▶ _EXERCISE DESCRIPTION_: Copy out, from the data, each line containing the string "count".

[Data entries]
============================================================

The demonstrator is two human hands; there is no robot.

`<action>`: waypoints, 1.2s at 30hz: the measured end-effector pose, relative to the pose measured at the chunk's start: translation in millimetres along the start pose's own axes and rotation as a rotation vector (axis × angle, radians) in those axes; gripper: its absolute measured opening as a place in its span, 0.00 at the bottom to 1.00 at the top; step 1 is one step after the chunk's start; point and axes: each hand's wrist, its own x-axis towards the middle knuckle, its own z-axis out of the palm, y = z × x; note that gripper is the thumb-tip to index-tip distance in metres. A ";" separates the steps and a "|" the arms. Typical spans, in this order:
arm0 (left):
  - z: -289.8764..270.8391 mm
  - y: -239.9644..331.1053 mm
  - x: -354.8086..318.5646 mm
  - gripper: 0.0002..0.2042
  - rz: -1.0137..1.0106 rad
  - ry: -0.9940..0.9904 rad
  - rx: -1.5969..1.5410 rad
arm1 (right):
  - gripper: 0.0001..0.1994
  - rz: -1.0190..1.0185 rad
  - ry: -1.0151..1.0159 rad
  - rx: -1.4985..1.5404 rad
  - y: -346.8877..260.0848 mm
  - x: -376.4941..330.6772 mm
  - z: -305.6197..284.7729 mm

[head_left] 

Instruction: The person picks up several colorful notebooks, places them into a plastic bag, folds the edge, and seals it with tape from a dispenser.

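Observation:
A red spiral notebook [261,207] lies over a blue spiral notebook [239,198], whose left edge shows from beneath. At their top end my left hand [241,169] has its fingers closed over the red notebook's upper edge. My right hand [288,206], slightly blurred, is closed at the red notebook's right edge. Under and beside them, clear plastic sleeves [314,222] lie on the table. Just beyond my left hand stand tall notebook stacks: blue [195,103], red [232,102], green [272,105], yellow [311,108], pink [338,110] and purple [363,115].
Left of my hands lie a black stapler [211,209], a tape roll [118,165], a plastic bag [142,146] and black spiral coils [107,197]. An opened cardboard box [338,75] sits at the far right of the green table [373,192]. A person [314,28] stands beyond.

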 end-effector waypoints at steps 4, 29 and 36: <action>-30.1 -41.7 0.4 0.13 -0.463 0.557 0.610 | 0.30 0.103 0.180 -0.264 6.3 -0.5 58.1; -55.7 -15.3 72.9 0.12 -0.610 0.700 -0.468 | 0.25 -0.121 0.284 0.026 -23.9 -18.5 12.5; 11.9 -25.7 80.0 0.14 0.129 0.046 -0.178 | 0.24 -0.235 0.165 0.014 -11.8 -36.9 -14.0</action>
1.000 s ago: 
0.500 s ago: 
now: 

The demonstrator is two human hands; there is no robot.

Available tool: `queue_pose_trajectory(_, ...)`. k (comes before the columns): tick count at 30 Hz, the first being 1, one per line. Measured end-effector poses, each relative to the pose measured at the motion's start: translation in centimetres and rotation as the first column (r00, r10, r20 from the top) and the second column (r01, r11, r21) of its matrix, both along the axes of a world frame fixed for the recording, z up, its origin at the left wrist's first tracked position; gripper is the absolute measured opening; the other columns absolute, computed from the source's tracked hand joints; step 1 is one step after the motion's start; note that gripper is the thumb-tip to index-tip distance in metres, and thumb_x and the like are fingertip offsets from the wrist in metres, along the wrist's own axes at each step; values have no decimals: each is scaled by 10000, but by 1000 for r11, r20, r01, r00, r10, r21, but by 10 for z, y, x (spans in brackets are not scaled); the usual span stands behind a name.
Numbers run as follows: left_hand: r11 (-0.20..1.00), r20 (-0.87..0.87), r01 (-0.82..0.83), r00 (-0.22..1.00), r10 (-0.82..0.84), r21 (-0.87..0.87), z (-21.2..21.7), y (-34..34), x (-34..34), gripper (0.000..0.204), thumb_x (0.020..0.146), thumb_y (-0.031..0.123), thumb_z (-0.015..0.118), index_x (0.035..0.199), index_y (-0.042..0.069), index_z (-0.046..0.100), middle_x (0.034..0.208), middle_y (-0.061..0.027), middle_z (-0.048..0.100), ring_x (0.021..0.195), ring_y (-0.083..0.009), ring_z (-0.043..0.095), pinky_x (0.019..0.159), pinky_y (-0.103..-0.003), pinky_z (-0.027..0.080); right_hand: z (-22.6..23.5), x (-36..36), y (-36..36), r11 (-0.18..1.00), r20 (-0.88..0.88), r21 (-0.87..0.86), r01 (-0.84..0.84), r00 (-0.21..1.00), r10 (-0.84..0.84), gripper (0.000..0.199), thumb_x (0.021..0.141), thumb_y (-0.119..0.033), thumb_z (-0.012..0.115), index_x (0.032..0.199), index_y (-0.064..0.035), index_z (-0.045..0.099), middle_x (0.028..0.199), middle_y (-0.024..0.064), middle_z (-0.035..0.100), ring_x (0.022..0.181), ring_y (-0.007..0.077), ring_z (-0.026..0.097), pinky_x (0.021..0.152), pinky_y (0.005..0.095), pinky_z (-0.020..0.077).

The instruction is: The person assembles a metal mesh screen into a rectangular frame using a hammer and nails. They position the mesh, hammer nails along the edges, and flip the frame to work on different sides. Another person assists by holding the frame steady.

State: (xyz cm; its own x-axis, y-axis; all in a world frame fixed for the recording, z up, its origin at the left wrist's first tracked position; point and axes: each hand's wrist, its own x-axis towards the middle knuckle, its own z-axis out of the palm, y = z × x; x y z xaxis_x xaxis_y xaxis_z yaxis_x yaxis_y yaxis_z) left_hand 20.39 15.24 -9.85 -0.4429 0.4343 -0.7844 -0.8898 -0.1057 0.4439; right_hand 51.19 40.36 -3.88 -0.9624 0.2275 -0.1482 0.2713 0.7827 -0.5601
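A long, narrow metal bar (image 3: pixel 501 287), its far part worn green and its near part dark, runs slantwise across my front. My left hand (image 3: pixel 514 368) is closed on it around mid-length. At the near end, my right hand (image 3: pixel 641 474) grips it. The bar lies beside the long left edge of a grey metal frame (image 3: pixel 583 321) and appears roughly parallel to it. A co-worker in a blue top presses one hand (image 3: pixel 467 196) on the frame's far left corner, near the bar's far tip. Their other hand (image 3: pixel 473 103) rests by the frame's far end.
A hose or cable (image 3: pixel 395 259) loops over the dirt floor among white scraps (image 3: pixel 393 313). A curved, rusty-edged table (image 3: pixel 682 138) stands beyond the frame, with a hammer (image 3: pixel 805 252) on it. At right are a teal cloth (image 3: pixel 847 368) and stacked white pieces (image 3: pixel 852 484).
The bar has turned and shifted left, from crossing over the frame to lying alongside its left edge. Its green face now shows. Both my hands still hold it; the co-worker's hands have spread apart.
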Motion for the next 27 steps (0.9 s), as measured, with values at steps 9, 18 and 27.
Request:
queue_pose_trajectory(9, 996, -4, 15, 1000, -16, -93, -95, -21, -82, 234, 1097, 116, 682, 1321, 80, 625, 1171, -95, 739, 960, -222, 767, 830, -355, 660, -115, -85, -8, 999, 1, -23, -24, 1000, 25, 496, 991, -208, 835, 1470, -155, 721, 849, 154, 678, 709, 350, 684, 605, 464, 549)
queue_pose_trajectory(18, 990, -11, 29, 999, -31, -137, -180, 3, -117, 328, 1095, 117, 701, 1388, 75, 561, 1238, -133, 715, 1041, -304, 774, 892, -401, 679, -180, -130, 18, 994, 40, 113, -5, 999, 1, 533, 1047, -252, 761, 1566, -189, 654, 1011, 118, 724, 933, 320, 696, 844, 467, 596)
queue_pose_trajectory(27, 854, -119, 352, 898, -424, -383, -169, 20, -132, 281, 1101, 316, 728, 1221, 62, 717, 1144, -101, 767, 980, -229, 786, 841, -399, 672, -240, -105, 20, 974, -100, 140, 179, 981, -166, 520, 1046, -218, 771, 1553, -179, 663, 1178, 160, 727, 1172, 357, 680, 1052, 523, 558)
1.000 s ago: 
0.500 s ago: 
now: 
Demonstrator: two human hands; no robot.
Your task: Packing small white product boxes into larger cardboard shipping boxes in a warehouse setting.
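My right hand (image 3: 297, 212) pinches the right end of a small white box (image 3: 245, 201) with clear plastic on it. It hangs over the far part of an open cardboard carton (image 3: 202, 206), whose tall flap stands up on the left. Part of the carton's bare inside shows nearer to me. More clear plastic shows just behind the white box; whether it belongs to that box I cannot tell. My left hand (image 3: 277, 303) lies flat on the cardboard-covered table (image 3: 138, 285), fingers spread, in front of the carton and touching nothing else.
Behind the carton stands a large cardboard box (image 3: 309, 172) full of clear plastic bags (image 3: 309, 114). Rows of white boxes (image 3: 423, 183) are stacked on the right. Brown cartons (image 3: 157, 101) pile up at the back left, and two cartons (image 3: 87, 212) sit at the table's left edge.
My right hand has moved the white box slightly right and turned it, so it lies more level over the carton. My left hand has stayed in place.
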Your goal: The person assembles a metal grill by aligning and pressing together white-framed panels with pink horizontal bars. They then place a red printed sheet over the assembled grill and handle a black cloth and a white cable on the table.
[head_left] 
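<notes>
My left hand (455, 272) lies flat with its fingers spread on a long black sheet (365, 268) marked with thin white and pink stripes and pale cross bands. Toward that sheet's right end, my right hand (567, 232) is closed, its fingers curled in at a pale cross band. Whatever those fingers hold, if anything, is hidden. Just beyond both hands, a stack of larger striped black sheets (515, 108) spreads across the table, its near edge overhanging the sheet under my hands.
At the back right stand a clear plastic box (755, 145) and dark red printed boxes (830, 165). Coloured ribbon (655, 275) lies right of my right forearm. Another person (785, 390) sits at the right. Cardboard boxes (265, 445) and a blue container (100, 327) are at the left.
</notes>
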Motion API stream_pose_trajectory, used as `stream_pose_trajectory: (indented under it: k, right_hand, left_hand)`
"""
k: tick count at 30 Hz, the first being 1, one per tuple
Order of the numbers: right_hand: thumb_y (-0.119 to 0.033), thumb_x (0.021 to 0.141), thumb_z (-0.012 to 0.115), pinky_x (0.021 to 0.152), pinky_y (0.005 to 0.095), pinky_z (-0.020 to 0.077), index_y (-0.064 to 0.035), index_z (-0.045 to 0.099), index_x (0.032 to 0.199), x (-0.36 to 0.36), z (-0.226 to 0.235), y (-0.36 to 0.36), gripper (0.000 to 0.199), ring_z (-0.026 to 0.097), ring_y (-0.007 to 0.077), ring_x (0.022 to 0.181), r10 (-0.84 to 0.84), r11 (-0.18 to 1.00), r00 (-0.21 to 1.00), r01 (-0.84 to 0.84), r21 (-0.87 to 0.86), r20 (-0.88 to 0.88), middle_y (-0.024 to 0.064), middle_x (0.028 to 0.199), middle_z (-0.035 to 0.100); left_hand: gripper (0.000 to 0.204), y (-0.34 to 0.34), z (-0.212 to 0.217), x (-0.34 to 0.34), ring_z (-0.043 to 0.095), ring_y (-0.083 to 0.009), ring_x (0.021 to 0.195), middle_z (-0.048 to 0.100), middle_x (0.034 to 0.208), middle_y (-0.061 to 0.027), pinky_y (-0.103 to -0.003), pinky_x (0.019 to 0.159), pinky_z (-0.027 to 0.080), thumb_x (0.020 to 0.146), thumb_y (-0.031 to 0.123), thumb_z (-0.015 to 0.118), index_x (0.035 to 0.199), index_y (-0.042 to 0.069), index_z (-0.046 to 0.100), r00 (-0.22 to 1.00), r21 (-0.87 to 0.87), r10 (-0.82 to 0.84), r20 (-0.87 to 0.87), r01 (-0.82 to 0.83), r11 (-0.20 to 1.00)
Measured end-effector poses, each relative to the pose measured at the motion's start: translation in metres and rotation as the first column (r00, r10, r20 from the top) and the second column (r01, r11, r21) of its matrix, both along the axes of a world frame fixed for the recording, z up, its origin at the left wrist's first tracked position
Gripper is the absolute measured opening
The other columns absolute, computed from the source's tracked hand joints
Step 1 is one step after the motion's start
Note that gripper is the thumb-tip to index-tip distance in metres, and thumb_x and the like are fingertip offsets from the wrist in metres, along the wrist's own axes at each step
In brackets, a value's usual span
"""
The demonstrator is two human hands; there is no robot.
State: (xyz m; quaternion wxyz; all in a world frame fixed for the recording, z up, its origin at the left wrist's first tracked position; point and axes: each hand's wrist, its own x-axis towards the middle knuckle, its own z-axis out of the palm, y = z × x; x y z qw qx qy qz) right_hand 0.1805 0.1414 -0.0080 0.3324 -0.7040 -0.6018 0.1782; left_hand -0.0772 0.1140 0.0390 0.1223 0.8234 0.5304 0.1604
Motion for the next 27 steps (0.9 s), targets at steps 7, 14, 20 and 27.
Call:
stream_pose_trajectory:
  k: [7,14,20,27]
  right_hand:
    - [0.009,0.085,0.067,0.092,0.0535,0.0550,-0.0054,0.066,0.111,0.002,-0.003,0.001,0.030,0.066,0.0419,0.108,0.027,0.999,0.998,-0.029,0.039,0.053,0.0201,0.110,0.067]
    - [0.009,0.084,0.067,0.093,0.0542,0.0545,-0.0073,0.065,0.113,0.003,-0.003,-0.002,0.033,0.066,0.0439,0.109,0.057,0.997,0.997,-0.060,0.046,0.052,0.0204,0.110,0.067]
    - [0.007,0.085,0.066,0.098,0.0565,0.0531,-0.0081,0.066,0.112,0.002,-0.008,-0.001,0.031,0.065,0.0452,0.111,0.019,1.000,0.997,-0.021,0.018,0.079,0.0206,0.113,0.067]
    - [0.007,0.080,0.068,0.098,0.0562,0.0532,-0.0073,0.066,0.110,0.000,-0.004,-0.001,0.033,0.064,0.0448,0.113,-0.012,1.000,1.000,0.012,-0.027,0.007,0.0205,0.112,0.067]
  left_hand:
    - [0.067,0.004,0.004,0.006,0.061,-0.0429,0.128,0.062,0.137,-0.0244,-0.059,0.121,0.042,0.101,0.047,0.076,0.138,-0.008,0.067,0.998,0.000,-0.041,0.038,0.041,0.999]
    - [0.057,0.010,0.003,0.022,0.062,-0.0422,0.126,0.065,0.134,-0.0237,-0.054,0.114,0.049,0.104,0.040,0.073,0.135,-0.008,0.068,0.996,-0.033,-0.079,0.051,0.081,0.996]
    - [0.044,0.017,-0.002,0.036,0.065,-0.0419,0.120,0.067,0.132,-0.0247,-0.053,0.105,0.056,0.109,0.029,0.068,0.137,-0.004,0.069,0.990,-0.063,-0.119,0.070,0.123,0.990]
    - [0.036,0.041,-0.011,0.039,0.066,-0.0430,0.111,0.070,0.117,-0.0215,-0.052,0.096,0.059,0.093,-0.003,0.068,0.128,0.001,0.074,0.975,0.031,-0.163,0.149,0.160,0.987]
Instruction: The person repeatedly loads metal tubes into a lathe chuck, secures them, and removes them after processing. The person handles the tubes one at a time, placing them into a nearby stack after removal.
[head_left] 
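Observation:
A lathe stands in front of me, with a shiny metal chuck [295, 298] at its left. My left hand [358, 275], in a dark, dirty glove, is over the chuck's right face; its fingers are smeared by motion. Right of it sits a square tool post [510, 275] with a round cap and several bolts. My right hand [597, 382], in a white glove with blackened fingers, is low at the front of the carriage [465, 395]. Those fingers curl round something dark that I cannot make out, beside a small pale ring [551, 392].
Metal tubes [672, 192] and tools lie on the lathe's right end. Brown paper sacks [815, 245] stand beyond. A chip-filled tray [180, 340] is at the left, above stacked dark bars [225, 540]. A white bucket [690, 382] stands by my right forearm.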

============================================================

▶ _SOLUTION_:
Available tool: `queue_pose_trajectory(_, ...)`. k (comes before the columns): tick count at 30 Hz, the first being 1, one per line. Measured end-effector poses, each relative to the pose measured at the motion's start: translation in centimetres and rotation as the first column (r00, r10, r20 from the top) and the second column (r01, r11, r21) of its matrix, both along the axes of a world frame fixed for the recording, z up, its origin at the left wrist's first tracked position; gripper is the absolute measured opening; the other columns absolute, computed from the source's tracked hand joints; step 1 is one step after the motion's start; note that gripper is the thumb-tip to index-tip distance in metres, and thumb_x and the like are fingertip offsets from the wrist in metres, along the wrist's own axes at each step; values have no decimals: each is scaled by 10000, but by 1000 for r11, r20, r01, r00, r10, r21, but by 10 for z, y, x (spans in brackets are not scaled); the usual span stands behind a name.
k: tick count at 30 Hz, the first being 1, one per tuple

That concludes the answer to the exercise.